Titanic Survival Analysis

Abdulwasiu Tajudeen
7 min readMar 29, 2023

--

https://wallpapercave.com/titanic-ship-wallpaper

Introduction

The RMS Titanic was a British passenger liner that sank in the North Atlantic Ocean in the early morning hours of 15 April 1912, after it collided with an iceberg during its maiden voyage from Southampton to New York City. There were an estimated 1308passengers and crew aboard the ship, and more than 500 died, making it one of the deadliest commercial peacetime maritime disasters in modern history. The RMS Titanic was the largest ship afloat at the time it entered service and was the second of three Olympic-class ocean liners operated by the White Star Line. The Titanic was built by the Harland and Wolff shipyard in Belfast. Thomas Andrews, her architect, died in the disaster.

The tool used for this analysis was Microsoft Excel.

Objective

The aim of this project is to determine what factors contributed to the chances of survival, and what can we learn from the historical event. Through our investigation, we hope to gain a deeper understanding of the people who perished on the Titanic and reflect on the lessons we can learn from historical data to inform our understanding of the present and future.

The Dataset

This dataset for this study was obtained from Kaggle and can be downloaded here or can also be downloaded here. The data contains the following:

  • Survival (0=No, 1=Yes)
  • Passenger Class (Pclass) [1=1st Class, 2=2nd Class, 3=3rd Class]
  • Sex = Sex of Passenger
  • Age = Age of passenger in years
  • SibSp = Number of siblings and spouses onboard the titanic
  • Parch = Number of parents and children aboard the titanic
  • ticket = ticket number
  • Cabin = Cabin number
  • Embarked = Point of embarkation [C = Cherbourg, Q = Queenstown, S = Southampton]

Data Cleaning

The dataset was imported into Microsoft Excel for cleaning and analysis…

Data imported into Microsoft Excel

Pclass: I started the cleaning with the first column in the dataset which was the Pclass. The records in the column were represented with 1, 2, and 3. In order to make it more understandable I used a conditional function to replace the numerical values with First class, Second class and Third class.

Used the IF Function to replace numerical values.
After applying the IF Function

The initial column which was the Pclass was removed and replaced with the new column created. So, in order to remove the initial column, I copied the records in the new column and paste them into the initial column using the Paste value method so that I can get rid of the new column created. I actually did this so that I won’t loose the records in the new column created. So you go to your Home Ribbon > Select Paste > Paste Special > Then Select Values.

The values were copied and the new column was deleted.

Survived: Same process was used to clean the Survived Column

Name: The name column wasn’t arranged, and it can affect our analysis, so I had to re-arrange the names.

Before

The Name Column was split by Delimiter in order to separate the brackets from each name. And this was done using the Split-to-Column from the Data ribbon.
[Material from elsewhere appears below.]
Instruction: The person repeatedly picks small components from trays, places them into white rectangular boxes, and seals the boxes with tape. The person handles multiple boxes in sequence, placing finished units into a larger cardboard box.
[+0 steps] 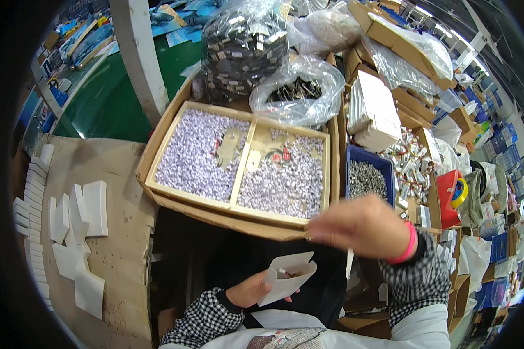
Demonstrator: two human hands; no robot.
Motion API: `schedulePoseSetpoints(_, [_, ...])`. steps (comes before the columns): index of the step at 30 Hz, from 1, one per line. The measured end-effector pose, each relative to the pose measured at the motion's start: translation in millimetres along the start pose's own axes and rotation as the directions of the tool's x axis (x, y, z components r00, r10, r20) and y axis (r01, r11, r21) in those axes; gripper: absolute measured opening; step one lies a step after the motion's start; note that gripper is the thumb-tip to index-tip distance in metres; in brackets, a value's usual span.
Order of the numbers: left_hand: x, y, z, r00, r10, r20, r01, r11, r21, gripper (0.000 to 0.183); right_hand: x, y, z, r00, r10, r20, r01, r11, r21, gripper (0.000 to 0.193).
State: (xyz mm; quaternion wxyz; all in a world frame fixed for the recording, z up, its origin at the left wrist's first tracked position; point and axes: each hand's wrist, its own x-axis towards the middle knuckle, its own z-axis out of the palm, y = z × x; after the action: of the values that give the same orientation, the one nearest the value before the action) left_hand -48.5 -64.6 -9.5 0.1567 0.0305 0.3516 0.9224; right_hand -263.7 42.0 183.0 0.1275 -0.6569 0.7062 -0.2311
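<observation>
Low in front of me, my left hand [251, 290] grips a small white cardboard box [284, 283] with its top flap up. Something small and partly reddish shows inside the box, too little to name. My right hand [361, 228], blurred, hovers above the front right corner of a wooden tray [234, 195]. Its fingers are drawn together and point left; whatever they pinch is too small to make out. The tray has two compartments filled with many small whitish pieces [198, 157]. A blue bin [389, 177] of small metal parts [365, 179] lies just beyond my right hand.
On the left, white boxes [95, 207] stand and lie on a cardboard surface [128, 232]. Plastic bags of dark parts [244, 49] sit behind the tray. To the right are stacked white cards [374, 104], a carton of small metallic items [410, 166] and yellow tape [460, 193].
</observation>
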Motion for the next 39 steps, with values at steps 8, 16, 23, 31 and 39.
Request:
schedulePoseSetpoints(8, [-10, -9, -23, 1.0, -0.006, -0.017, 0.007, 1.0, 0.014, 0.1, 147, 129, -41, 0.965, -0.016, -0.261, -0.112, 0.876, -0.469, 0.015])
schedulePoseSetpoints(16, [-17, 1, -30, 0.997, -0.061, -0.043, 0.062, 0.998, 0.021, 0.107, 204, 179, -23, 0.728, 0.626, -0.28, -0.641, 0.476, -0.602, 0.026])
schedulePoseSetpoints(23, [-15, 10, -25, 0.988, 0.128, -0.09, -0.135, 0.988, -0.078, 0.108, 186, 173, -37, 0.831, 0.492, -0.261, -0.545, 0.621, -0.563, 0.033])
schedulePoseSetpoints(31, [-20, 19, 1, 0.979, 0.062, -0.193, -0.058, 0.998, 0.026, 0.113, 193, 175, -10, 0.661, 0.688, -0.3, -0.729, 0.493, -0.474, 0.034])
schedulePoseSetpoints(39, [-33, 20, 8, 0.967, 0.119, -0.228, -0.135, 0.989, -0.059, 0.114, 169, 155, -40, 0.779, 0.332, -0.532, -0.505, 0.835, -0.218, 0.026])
Then you select delimeter and press next.

Then I input the delimiter which was bracket “(“ and also clicked next.

After separating with delimiter

I noticed that the name column is still not arranged well so I used the Text-to-Column method again to split the name. But, instead of using bracket as my delimiter, I used the comma (,) since the new name column was separated with comma that’s the names were written as Baxter, Mrs. James, etc so that was why I used comma as delimiter.

The names were separated sucessfully, but we need to join First name with the Last name. In order to do this, I used the Concatenate Function in Excel.

After cleaning

Sex: The sex column was accurate but just changed the records to Proper Case since they were all in small letters.

Age: I noticed there were some ‘blanks’ in the age column so I replaced them all with the average age of all the passengers.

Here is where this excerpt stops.